There’s nothing quite like a fiscal crisis to secure the triumph of short-termism over the long-term national interest.

The United States stands to gain a great deal from using its aid budget to promote education in developing countries. More education in poor countries not only means less poverty. It also means better prospects for economic growth, improved health and the development of societies that are more inclusive and less prone to war. America stands to gain not just from bigger markets but from better prospects for peace.

That’s not how many Republicans view it. In January, the Republican Study Committee (RSC), a self-identified group of 165 members of the House of Representatives, unveiled a plan for slashing the $1.6 billion budget of the U.S. Agency for International Development (USAID). It was presented as a heroic effort to trim America’s $3.8 trillion budget. But do the math: the RSC wants to take the axe to around 0.5% of the total budget.

Debate is now focused on efforts by the Republican-controlled House and the Senate to cut President Barack Obama’s proposed 2011 budget. The process and numbers are complicated. But the House of Representatives is pushing for deep cuts in (you guessed it) foreign aid. Compared with 2010 levels, it wants development assistance cut by $746 million and international disaster assistance by $415 million. At stake are programmes for child survival nutrition and education, as well as UN operations. The U.S. Global Leadership Coalition estimates that the proposals would also cut humanitarian aid by 41%.

All of this strikes at the heart of the Obama administration’s strategy for providing leadership on the Millennium Development Goals. You might remember a strong speech made by President Obama at the MDG summit last autumn: “We will not abandon those who depend on us for life- saving help. We keep our promises, and honor our commitments.”
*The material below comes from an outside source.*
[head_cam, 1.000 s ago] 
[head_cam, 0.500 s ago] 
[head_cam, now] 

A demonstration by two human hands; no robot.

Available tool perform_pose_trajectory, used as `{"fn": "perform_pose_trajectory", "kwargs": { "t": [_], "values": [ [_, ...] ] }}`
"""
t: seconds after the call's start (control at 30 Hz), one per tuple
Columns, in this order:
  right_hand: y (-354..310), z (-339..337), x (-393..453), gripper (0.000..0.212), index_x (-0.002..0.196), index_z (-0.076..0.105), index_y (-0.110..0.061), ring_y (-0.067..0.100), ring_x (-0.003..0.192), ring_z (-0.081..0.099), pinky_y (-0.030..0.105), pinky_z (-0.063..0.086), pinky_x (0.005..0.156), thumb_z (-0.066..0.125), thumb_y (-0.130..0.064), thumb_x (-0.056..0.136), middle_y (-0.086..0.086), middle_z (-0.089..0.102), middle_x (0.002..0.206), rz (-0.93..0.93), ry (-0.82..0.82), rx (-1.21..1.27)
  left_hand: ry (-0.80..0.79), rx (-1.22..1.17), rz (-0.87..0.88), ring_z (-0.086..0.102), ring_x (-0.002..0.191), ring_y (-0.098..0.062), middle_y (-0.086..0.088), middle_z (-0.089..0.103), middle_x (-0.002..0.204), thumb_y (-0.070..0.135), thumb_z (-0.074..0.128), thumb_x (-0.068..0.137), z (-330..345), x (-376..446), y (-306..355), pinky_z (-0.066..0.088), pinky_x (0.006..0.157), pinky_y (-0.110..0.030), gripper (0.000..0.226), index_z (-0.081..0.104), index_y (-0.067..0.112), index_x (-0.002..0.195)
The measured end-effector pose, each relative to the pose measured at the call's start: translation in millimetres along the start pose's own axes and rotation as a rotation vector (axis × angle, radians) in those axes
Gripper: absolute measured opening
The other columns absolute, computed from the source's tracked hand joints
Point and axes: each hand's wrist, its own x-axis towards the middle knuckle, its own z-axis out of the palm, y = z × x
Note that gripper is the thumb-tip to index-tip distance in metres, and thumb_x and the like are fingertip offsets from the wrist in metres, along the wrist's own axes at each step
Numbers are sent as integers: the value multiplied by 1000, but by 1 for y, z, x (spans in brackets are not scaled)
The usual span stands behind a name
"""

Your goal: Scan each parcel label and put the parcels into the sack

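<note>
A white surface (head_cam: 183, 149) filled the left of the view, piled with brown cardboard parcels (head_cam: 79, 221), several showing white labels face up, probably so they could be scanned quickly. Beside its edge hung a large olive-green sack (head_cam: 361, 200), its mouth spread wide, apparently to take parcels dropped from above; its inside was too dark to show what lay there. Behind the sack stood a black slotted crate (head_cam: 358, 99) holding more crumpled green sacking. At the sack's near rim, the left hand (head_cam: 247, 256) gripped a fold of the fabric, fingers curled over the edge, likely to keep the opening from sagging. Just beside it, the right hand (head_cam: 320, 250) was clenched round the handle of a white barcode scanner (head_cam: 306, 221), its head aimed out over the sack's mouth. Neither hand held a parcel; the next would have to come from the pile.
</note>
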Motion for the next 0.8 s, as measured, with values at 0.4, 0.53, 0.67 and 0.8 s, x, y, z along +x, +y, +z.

Secretary of State Hillary Clinton and the USAID Administrator, Raj Shah, have made a compelling case against cutting the aid budget. They point out that US national security is intimately bound up with prospects for poverty reduction and the expansion of opportunity in developing countries. That message reflects some of the central themes in this year’s Education for All Global Monitoring Report, The hidden crisis: Armed conflict and education, released on Tuesday.

Cutting development assistance for education and other aid budgets is a classic example of dime-wise, dollar-dumb economics. The effects will barely register on the budget deficit account. But you can confidently predict that cuts in aid will generate security threats that lead to future increases in military spending and humanitarian aid. Slash-and-burn approaches to development assistance programs may play out well in gatherings of Tea Party enthusiasts – but they pose a hidden threat to America’s national security.

None of this is to suggest that defending the aid budget will be easy. As Paul Krugman has argued to devastating effect, behind the bluster there is an emerging bi-partisan consensus on the fiscal crisis.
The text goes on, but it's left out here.